In his Appendix B, Kindleberger shows that the majority of bubbles that even crash at all, peak sometime before they crash. Following Hyman Minsky, he labels this period, the “period of financial distress.” I have a paper on this phenomenon available on my website at http://cob.jmu.edu/rosserjb, coauthored with Mauro Gallegati and Antonio Palestrini, entitled “Heterogeneous Agents and the Period of Financial Distress in Speculative Markets.”
Finally, I note that there are cases where it may be possible to identify a fundamental, although I may agree that this method may not be available for the housing market. This is for closed-end funds that have a net asset value for their underlying assets, which the fund’s value can deviate from. It used to be that one of those ten dollar bills one could pick up from the street was to buy deeply discounted closed-end funds, a strategy that for many years out performed the S&P 500. Buying such funds with high premia was a fool’s errand. An analysis of such premia (and bubbles) on closed-end country funds around 1989-90 is in Ehsan Ahmed, Roger Koppl, J. Barkley Rosser, Jr., and Mark V. White, “Complex bubble persistence in closed-end country funds,” Journal of Economic Behavior and Organization, 1997, 34(1), pp. 19-37.
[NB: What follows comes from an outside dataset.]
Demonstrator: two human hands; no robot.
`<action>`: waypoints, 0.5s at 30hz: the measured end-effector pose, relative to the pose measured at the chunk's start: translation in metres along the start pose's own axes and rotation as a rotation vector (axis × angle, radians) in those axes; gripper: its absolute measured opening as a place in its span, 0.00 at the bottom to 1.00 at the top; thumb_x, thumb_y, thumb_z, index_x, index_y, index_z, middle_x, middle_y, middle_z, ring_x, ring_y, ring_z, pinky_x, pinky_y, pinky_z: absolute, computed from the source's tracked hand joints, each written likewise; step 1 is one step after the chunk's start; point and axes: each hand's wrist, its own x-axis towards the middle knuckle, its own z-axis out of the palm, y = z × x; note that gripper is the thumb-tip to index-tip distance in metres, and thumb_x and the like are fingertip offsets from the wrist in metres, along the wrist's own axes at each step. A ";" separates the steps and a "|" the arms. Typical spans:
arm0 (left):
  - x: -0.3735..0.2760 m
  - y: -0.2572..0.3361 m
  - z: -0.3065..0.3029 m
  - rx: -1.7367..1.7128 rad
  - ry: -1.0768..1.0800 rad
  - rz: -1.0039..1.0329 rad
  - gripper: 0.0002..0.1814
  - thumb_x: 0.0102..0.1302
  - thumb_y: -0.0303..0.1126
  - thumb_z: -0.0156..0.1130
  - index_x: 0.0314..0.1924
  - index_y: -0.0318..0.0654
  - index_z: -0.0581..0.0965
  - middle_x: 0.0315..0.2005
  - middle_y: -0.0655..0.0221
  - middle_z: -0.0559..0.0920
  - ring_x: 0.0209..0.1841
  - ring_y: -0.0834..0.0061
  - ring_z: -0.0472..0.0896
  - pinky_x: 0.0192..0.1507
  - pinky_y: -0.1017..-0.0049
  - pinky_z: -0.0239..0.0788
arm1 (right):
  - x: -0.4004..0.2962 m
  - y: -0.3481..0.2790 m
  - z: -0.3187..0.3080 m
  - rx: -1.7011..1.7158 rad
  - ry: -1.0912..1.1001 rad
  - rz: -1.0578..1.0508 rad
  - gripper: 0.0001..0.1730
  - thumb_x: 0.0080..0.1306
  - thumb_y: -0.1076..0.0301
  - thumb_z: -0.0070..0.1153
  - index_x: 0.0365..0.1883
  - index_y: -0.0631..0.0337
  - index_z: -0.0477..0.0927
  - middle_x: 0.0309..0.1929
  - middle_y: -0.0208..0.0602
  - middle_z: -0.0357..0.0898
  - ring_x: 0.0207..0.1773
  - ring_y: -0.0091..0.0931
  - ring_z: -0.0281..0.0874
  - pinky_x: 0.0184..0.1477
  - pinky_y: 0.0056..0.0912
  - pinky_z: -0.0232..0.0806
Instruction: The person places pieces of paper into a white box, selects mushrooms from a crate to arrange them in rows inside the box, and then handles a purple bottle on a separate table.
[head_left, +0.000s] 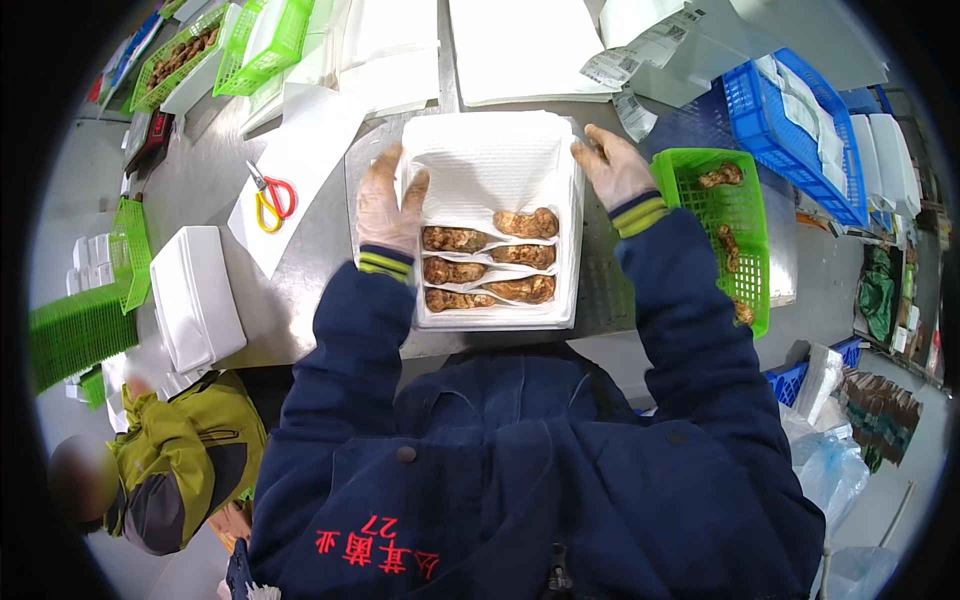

BTW, although I support reasonable, environmentally sound land use limits, I agree with Glaeser that in some places it is overdone. It should be kept in mind that sometimes such things are done for racist reasons, such as keeping out a sewer interceptor in Anne Arundel County, Maryland, so that minimum lot size zoning can be maintained and there will be no dense housing full of blacks moving in from neighboring Prince George’s County. The original zoning case involving the village of Euclid near Cleveland in 1926, said that cities could do so for “police power,” with the motive then being WASPs wanting to keep out all those minorities, including European ethnics, from their neighborhoods, the same political atmosphere that gave us the restrictive law on immigration in 1924 and the 1925 KKK rally in Washington, the biggest ever held anywhere.